遺族ら原告側が最高裁に上告へ 御嶽山噴火災害訴訟 「後退してしまった」東京高裁の控訴棄却を不服 「これからも引き続き同じ気持ちで向かっていきたい」
戦後最悪の火山災害となった10年前の御嶽山噴火。気象庁が噴火警戒レベルの引き上げを怠ったとして、遺族などが国と県に3億7600万円の損害賠償を求めた裁判で、原告側は、10月21日に東京高裁が出した控訴棄却を不服とし、最高裁に上告することが分かりました。
10年前の御嶽山噴火は、噴火警戒レベルが1の状態で起きました。58人が亡くなり、今も5人の行方が分かっていません。
裁判長
「漫然とレベル1のまま据え置き、噴火警報を発表しなかった(中略)判断は、(中略)著しく合理性に欠け(中略)違法である」
しかし、レベル引き上げ後から立ち入り規制までは時間が掛かるとして、被害との因果関係を否定し、原告側の請求を棄却。

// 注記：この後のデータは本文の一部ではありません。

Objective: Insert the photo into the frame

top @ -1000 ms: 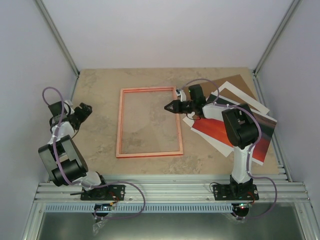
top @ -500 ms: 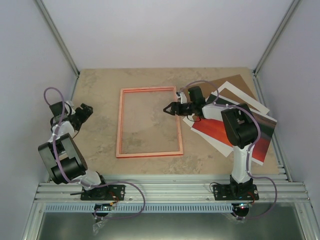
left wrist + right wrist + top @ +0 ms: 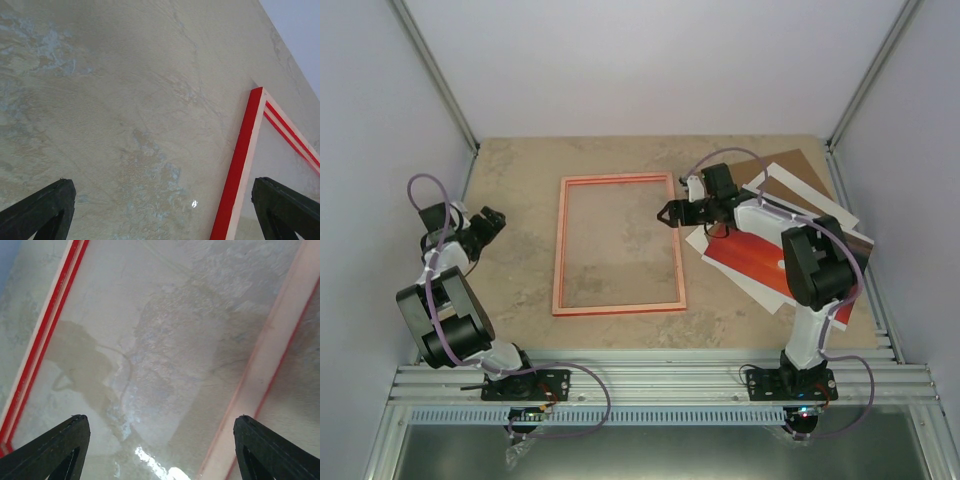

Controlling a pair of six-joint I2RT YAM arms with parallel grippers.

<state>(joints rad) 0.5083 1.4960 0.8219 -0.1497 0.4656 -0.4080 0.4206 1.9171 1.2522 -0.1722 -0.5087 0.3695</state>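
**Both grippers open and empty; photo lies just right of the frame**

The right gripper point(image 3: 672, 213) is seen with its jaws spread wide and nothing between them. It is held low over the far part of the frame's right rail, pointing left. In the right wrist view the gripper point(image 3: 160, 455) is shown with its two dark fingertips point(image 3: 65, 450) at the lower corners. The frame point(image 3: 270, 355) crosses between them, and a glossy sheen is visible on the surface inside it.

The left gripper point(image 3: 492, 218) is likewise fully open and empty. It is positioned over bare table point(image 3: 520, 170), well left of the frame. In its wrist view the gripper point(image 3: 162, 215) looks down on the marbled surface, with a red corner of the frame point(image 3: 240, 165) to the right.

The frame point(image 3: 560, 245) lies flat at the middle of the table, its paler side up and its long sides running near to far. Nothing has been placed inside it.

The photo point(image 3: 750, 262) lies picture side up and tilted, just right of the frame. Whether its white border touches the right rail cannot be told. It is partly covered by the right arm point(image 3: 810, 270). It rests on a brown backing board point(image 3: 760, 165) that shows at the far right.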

原告側はこの判決を不服とし、去年から続いた東京高裁での控訴審では先週21日、一審で違法と認めていたレベル据え置きの判断について…。
裁判長
「著しく合理性を欠くということはできない。違法であるとも言えない」
原告側の控訴を棄却する判決を言い渡しました。
原告側弁護団 山下潤 弁護士
「一審判決の考え方から後退したことこれを残念だと思いますね」
原告側は、この判決を不服として、最高裁へ上告することを決めました。
シャーロック英子さん
「今まで、いろいろ被災者で火山防災について活動してきたりですね、いろんな火山関係の方たちと防災について進めてきたことが今回の控訴棄却ということでやはり一歩止まってしまったり、これからみんなでやっていこうという熱量がやっぱりちょっとしぼんでしまうような気がいたしました。長くて嫌になったとかそういうことはなくですね、この裁判も火山防災の一端なので、これからも引き続き同じ気持ちで向かっていきたいと思います」
今後、最高裁が上告を受理するか否か判断を待つことになります。